8. To invite someone to be a guest on a program for radio, television, etc. A noun or pronoun can be used between "have" and "on." We've had on a lot of great guests over the years, but this next one might be my most eagerly anticipated. A: "Thanks for joining us today to discuss your new book." B: "Sure thing, thanks for having me on."
See also: have, on
Farlex Dictionary of Idioms. © 2015 Farlex, Inc, all rights reserved.

have something on one('s person)

to carry something about with one. Do you have any money on your person? I don't have any business cards on me.
See also: have, on, one
McGraw-Hill Dictionary of American Idioms and Phrasal Verbs. © 2002 by The McGraw-Hill Companies, Inc.

have on

1. have something on. See have nothing on, def. 3.
2. have someone on; put someone on. Deceive or fool someone, as in There was no answer when I called; someone must be having me on, or You can't mean you're taking up ballet-you're putting me on! [Colloquial; mid-1800s]
See also: have, on

have something on

see under have nothing on.
See also: have, on, something
The American Heritage® Dictionary of Idioms by Christine Ammer. Copyright © 2003, 1997 by The Christine Ammer 1992 Trust. Published by Houghton Mifflin Harcourt Publishing Company. All rights reserved.
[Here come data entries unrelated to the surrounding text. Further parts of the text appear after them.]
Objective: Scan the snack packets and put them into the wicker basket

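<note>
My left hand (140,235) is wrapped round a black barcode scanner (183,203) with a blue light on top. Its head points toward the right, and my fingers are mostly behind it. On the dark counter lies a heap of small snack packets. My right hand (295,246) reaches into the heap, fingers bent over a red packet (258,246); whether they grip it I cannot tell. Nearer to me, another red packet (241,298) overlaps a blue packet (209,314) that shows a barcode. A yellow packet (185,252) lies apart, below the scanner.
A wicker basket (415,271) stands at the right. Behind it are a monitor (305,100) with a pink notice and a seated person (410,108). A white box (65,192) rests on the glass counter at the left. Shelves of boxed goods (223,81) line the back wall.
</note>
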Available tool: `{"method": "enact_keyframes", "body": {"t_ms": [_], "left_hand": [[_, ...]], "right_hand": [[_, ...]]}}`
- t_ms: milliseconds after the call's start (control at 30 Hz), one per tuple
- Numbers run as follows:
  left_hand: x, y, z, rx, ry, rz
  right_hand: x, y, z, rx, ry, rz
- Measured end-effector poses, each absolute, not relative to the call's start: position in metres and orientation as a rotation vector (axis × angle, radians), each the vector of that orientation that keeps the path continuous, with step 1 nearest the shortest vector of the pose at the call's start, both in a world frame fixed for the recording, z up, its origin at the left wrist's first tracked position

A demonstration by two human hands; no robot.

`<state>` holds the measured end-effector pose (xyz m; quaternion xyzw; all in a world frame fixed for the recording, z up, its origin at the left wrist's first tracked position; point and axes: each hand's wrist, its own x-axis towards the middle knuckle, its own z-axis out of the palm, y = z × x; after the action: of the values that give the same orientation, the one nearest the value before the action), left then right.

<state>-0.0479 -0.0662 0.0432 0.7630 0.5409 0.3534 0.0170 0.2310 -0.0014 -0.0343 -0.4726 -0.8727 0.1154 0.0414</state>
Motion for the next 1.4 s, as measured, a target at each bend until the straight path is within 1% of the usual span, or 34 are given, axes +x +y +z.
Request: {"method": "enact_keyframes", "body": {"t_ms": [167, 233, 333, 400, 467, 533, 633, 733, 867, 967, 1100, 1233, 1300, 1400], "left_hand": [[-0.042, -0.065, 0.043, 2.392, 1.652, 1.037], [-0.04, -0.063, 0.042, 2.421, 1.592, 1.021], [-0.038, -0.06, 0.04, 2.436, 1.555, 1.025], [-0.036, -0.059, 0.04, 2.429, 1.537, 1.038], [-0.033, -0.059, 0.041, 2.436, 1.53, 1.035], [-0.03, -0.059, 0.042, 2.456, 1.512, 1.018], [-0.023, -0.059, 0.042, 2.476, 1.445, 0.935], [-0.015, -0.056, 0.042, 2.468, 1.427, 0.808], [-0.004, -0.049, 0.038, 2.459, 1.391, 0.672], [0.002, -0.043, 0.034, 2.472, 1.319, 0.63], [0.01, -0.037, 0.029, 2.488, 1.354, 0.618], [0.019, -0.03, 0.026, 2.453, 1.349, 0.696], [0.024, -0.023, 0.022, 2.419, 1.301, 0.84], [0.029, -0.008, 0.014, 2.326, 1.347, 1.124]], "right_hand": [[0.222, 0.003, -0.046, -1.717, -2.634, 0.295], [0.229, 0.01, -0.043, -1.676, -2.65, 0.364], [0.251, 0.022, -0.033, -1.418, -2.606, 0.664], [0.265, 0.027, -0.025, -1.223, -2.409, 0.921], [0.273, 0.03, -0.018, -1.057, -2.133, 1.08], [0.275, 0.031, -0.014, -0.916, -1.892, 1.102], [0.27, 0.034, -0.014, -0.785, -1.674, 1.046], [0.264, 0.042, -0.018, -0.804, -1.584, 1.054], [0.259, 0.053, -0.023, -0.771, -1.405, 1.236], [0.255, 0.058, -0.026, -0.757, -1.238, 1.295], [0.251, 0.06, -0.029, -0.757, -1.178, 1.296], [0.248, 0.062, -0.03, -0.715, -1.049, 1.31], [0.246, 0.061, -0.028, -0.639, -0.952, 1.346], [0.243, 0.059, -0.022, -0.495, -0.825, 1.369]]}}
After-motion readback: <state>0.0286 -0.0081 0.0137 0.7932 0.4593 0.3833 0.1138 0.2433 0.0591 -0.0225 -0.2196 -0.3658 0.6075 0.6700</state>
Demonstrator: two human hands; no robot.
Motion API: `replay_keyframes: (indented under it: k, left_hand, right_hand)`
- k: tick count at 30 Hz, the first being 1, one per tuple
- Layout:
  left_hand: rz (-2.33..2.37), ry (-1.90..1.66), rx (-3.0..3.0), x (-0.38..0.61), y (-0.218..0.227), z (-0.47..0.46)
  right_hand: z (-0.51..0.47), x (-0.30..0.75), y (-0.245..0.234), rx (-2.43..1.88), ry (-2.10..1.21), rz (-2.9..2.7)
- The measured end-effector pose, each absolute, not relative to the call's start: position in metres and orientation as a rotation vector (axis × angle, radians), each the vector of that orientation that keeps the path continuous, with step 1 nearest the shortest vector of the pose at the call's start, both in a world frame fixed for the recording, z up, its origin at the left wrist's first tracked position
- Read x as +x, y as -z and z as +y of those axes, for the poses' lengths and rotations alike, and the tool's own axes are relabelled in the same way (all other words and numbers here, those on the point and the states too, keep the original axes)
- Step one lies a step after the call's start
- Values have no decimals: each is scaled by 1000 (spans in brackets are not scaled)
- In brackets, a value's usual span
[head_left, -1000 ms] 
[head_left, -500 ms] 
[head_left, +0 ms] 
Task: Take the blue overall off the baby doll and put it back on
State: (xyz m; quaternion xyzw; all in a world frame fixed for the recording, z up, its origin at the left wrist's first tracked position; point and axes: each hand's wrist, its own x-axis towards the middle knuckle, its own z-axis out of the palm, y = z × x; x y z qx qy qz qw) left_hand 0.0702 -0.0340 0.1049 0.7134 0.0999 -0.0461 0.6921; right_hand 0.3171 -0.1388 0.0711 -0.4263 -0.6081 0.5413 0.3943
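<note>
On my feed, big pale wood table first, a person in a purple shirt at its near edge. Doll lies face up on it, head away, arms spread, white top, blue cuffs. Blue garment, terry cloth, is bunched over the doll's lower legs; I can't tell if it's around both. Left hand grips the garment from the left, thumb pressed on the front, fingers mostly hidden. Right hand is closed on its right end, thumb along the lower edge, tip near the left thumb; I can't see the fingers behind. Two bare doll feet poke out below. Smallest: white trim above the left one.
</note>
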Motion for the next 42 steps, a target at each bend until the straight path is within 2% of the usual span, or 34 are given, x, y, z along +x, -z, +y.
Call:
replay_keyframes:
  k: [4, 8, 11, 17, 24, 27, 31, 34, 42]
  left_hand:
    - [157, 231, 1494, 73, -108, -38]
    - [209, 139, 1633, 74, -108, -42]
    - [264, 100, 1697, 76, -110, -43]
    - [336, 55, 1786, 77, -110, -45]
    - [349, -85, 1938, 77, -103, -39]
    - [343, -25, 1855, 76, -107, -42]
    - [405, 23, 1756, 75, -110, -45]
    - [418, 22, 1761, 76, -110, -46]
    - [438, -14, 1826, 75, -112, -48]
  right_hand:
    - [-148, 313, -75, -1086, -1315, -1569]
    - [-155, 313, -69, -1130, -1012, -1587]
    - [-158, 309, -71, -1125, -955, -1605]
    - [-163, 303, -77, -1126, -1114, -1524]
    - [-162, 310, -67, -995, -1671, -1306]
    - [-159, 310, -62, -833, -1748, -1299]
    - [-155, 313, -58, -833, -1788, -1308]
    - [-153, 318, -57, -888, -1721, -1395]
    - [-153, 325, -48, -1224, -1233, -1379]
have something ˈon somebody

(informal) have information about somebody which is proof of their criminal activities or which would make them embarrassed if you told other people: The press have got something on him, but for the moment they’re keeping quiet. OPPOSITE: have nothing on somebody (2)
See also: have, on, somebody, something
Farlex Partner Idioms Dictionary © Farlex 2017

have on

v.
1. To be wearing something: The dancers had on red shoes. The snowman had a scarf on.
2. To carry something on one's person: Do you have a toothpick on you?
3. To have something scheduled: We have a dinner party on for Friday. Do you have anything on for next weekend?
4. To possess information, usually damaging, about someone or something: Don't worry—the investigators have nothing on you. Anything they have on us won't hold up in court.
5. To tease or mislead by suggesting something is true: Did you really have dinner with the president, or are you just having me on?